I have banged heads with fellow blogger, Jeff Jedras a number of times in some old fashioned NDP VS Libs
battles. HOWEVER, he is 'dead on' with his observations concerning how the MSM is handling the current Vic Toews fiasco:
Friday, February 17, 2012
Vikileaks and the death of the journalist as news gatekeeper
I was in Las Vegas for a work trip and tuned-out of all news from back in Canada, so it was only Friday that I returned and caught myself up on the “Vikileaks” drama, and it was fascinating to read some of the commentary and follow the tweets on the topic, particularly those from hill journalists and political sorts.
I won’t pass judgment on whether or not the information about Vic Toews should have been published or not, except to say it’s not how I would chose to do politics. Which I guess is passing judgment, so there you go. This sort of thing is par the course in modern politics though, and for the Conservatives, who have taken it to new levels, to now wring their hands is silly. And, for the record, it is only an ethical question, and we are talking about publicly available information and documents.
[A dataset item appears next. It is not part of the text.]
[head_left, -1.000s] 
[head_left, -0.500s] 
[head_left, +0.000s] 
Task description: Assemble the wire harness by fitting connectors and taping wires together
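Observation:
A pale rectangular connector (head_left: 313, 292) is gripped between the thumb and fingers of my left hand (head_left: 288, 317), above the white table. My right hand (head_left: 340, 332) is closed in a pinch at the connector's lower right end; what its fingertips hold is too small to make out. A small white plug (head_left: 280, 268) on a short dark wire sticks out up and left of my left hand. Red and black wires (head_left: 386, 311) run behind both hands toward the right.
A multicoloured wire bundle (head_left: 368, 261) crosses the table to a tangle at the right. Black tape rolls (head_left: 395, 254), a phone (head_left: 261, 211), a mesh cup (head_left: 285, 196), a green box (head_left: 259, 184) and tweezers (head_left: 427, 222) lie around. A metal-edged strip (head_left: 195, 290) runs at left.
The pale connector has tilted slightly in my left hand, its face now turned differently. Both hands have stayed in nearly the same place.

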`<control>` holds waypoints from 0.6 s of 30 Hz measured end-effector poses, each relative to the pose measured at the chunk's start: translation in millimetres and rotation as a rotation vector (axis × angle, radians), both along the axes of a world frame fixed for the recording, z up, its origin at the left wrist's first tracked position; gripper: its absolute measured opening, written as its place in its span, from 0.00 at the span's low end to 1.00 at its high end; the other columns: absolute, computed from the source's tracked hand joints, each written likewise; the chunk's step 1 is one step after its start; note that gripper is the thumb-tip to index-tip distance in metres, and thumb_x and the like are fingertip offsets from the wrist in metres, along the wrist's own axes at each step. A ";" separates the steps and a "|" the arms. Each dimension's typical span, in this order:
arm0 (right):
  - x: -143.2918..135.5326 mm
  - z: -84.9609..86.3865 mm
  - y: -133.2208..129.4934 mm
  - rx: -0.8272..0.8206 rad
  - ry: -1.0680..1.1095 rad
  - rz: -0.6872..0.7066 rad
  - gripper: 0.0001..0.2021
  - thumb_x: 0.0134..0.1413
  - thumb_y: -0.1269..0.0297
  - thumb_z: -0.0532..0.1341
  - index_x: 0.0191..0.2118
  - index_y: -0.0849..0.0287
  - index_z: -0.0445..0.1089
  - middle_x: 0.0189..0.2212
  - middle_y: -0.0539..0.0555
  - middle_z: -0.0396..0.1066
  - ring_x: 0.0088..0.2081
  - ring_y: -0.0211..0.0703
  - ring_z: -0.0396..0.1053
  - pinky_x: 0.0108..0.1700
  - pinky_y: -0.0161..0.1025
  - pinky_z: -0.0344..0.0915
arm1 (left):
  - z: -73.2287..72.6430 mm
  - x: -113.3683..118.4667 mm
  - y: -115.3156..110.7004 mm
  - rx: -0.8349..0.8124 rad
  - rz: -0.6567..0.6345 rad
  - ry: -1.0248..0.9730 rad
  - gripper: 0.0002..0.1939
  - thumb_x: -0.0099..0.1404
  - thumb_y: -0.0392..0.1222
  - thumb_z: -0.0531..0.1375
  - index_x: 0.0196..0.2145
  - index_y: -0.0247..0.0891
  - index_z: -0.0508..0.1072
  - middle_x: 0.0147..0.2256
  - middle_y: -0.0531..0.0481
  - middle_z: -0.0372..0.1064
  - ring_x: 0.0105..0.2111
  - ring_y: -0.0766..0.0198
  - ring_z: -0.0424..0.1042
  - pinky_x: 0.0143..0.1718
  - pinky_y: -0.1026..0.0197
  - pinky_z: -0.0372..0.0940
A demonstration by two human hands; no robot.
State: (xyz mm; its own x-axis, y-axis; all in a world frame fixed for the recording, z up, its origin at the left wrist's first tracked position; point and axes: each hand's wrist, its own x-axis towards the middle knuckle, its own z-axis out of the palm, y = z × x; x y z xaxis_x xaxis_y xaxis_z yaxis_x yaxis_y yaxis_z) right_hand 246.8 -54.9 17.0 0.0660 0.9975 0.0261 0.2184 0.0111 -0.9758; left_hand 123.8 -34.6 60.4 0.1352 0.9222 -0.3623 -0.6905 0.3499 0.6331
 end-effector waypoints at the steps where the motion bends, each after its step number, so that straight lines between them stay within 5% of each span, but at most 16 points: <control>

What really interests me though is the reaction of the proverbial “main-stream media” to the Vikileaks story, with an Ottawa Citizen piece attempting to trace the IP address of the “@Vikileaks30 leaker” spurring endless speculation and demands to identify the person or persons responsible. It should be noted that had @Vikileaks30 given their documents to a journalist who chose to publish a story based on them, then the media would be reminding us how important it is to protect the confidentiality of their sources. Even competing outlets wouldn’t try to unmask another journalist’s confidential source. That’s just not cricket, old boy.
What the media reaction to @Vikileaks30 really shows though is how angry, and perhaps frightened, they are about losing their traditional role as the gatekeepers of news, the people that get to decide what we, the unwashed masses, need to know and what we don’t need to know. Journalists are used to being in the know, to having the inside details, the scoop. It helps make up for the low pay, long hours and heavy drinking.
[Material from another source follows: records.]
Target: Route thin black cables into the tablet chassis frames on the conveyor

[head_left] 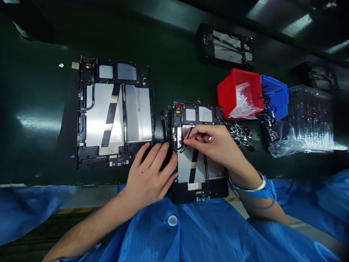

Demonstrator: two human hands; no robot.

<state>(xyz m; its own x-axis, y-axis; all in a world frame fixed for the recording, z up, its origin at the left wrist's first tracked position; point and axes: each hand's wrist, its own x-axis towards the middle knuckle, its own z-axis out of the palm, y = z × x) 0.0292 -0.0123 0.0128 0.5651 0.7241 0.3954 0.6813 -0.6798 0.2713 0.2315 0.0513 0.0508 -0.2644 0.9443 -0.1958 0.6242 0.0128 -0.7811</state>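
my right hand (214, 140) pinches a thin black cable (182, 149), its curve just below the grip, over an open black tablet with silver panels (182, 193). my left hand (151, 173), loosely spread, rests at that tablet's left edge, hiding a corner of a 2nd open black tablet (94, 134) with print (139, 100) too small to read. rightward: loose metal parts (240, 134), a red plastic bin (227, 92), a blue plastic bin (283, 100).

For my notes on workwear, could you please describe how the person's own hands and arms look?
The left hand and right hand are ungloved. The right wrist wears a shiny pale band and a blue strap. The blue garment has a white button.
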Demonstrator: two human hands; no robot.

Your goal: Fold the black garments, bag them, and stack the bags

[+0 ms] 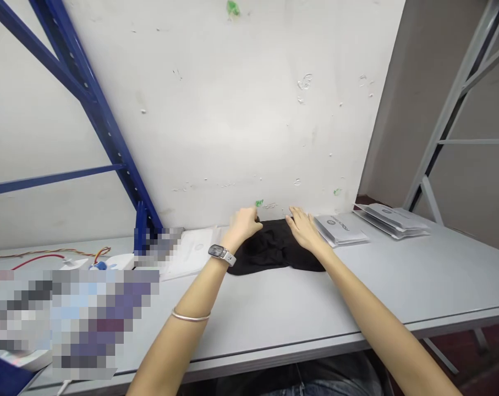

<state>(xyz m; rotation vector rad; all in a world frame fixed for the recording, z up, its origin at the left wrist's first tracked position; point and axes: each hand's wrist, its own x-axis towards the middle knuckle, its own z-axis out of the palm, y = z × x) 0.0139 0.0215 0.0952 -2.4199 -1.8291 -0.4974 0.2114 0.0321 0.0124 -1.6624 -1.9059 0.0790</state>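
Note:
A dark piece of cloth, a black garment (pixel 274 247), lies spread and slightly wrinkled on the table in front of me. At its far left edge my left hand (pixel 245 224) has curled fingers, with a bit of the black fabric between thumb and fingers. My right hand (pixel 303 228) rests on the far right part of the garment, fingers stretched out and flat. Which kind of garment it is, I cannot tell.
Printed pale plastic bags (pixel 342 230) lie right of the garment, with a further stack (pixel 393 220) beyond. Another pale bag (pixel 195 250) is on the left. A white board (pixel 249 110) rises behind the grey table (pixel 282 319). Cables and a blue frame (pixel 104 121) stand left.

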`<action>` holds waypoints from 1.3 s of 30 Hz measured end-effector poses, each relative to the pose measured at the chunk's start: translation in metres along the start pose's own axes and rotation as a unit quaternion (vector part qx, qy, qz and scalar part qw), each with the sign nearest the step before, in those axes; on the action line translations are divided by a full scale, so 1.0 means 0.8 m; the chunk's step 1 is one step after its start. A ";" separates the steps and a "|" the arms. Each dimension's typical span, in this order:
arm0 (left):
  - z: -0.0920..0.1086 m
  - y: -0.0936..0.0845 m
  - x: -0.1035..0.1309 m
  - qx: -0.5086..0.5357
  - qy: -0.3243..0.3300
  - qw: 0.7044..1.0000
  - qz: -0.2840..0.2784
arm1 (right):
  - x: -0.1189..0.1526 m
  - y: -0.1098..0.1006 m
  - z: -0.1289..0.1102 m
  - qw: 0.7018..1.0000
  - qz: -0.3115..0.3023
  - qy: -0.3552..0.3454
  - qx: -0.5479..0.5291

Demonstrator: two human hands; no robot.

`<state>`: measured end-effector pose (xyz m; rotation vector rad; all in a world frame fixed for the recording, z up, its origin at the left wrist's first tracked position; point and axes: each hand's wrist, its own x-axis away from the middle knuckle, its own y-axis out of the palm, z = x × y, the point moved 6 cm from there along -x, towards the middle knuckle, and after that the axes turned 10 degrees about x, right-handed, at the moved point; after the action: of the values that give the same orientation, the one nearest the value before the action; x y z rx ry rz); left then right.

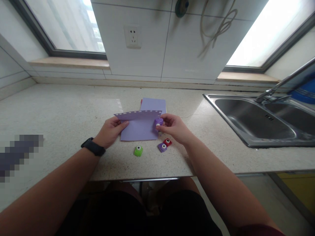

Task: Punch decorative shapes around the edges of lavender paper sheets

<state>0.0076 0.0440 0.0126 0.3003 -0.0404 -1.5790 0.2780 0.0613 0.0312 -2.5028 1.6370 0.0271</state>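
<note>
A purple sheet of paper [139, 127] with a row of small punched holes along its top edge is held up between my hands. My left hand [111, 131] pinches its left side, thumb in front. My right hand [175, 127] grips a purple craft punch [158, 122] at the sheet's right edge, near the top corner. On the counter in front of the sheet lie a green punch [138, 151], a second purple punch [162, 147] and a red punch [167, 142]; the last two touch. Behind the held sheet is a stack of purple paper [153, 103].
The speckled counter [73, 108] runs along a tiled wall with a socket [133, 36]. To the right is a steel double sink [253, 119] with a faucet [267, 94]. A coiled cable [220, 28] hangs on the wall. The counter's front edge is near my lap.
</note>
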 end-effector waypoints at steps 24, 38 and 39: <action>0.000 -0.001 0.000 -0.016 -0.003 1.000 -0.004 | 0.000 -0.001 -0.001 0.999 0.033 -0.001 0.022; -0.007 -0.005 0.001 -0.009 -0.020 0.999 -0.034 | 0.009 -0.003 -0.013 0.986 0.034 -0.115 0.116; -0.007 -0.006 0.001 -0.009 -0.021 0.999 -0.033 | 0.010 -0.002 -0.015 0.985 0.029 -0.119 0.123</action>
<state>0.0043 0.0446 0.0060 0.2562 -0.0499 -1.6504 0.2820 0.0531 0.0422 -2.1763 1.5144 0.1196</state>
Journalists made judgment calls every day on what is news and what isn’t, what people have a right to know, and what isn’t relevant. It's part of the job in one sense; there's always more news than column inches or air time. And they see it as a public service. But no one elected them as the arbiters of good taste. They’re accountable to no one but their publisher and the shareholders. It’s a lot of trust, and a lot of responsibility.
The internet, blogging and social media are changing all that however. Now you no longer need a printing press or a television or radio station to publish information to the masses. Anyone with an Internet connection can publish anything they want, and potentially find an audience. And the market will, in a way, make its own judgment on its news worthiness. If people find it relevant, they’ll share or re-tweet it and the news finds a wider audience; if they deem it inappropriate it will wither and fade away, perhaps after first being soundly condemned.
What it means, though, is that the role of the traditional media as gatekeeper is drying, if it’s not already dead. With their breadth of reach and size of audience, the regular media is still the fastest way for news to be disseminated to the wider public. But thanks to social media, even if the press deems something “un-newsworthy,” if it gets enough traction online they eventually have no choice but to cover it anyway.